Providence College in Rhode Island includes a section in its conduct code that students are required to sign saying they have read and understand the expectations and potential sanctions for not adhering to social distancing or wearing face masks.
After a disrupted spring semester earlier this year due to the coronavirus, Notre Dame was one of the first Catholic colleges in the U.S. to announce its in-person reopening for the fall with a modified schedule of classes from Aug. 10, without a fall break, and ending the semester before Thanksgiving.
Father Jenkins explained the university’s decision in a May 26 opinion piece in The New York Times where he noted the risks involved in opening the campus and said school officials “believe the good of educating students and continuing vital research is very much worth the remaining risk.”
Like other schools, he said, Notre Dame had relied on “the best medical advice and scientific information available and are assiduously planning a reopening that will make the campus community as safe as possible.”
On Aug. 18, the World Health Organization warned that young people are becoming the primary drivers of the spread of the novel coronavirus in many countries.
Students at several U.S. universities have recently staged “die-in” demonstrations in outdoor campus areas to protest their schools’ in-person reopening amid concerns about potential rapid spread of the coronavirus on campuses.
The Chronicle of Higher Education, which had been tracking reopening plans of 1,250 colleges, reported July 26 that 50% of colleges and universities were planning in-person classes this fall and 35% were planning a hybrid model.

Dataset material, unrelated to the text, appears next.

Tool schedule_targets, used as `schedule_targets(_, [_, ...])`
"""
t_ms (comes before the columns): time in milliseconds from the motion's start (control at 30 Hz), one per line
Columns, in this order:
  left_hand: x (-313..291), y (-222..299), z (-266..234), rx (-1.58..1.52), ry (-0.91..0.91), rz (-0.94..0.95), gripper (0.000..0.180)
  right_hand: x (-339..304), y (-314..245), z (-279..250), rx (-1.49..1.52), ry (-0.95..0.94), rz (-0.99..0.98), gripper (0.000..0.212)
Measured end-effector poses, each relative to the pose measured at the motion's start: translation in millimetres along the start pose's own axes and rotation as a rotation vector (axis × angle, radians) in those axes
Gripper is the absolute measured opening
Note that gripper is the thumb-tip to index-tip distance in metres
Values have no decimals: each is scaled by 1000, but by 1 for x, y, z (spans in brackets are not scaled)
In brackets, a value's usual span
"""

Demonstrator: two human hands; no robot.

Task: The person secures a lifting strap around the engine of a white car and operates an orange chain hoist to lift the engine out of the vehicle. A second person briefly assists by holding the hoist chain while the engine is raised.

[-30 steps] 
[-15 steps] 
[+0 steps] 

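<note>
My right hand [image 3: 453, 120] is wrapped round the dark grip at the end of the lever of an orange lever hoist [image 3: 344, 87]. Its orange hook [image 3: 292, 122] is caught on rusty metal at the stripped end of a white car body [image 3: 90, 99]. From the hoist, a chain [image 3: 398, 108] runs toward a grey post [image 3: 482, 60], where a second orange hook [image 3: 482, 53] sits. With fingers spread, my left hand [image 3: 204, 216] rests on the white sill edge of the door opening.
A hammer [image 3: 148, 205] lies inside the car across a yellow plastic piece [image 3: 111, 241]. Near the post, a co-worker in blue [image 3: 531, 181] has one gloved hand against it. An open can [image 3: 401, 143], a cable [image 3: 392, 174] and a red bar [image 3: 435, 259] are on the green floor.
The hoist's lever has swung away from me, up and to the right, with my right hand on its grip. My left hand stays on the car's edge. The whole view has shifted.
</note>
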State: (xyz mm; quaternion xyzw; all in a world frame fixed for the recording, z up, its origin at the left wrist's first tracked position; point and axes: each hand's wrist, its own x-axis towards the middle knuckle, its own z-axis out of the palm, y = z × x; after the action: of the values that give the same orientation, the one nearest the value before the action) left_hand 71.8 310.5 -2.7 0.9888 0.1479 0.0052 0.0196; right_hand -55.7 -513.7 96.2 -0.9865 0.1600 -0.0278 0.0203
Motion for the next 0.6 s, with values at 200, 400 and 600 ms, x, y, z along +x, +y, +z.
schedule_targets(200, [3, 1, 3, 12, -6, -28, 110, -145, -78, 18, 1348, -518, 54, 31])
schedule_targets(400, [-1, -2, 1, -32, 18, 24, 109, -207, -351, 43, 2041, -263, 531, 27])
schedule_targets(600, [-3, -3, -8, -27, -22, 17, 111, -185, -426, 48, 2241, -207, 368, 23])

Only 12% of institutions will start the semester with just online programs; 2.7% are considering a range of scenarios and less than 1% were still undecided.
That picture has since changed and continues to change. The publication has now joined efforts to track reopening plans with researchers from North Carolina’s Davidson College, and by Aug. 18 it found that of nearly 3,000 colleges and universities in the U.S., 2.5% plan to be fully in person, 20% primarily in person, 15% hybrid, 27% primarily online, 6% fully online 6% other and 24% are still figuring this out, falling under the to-be-determined category.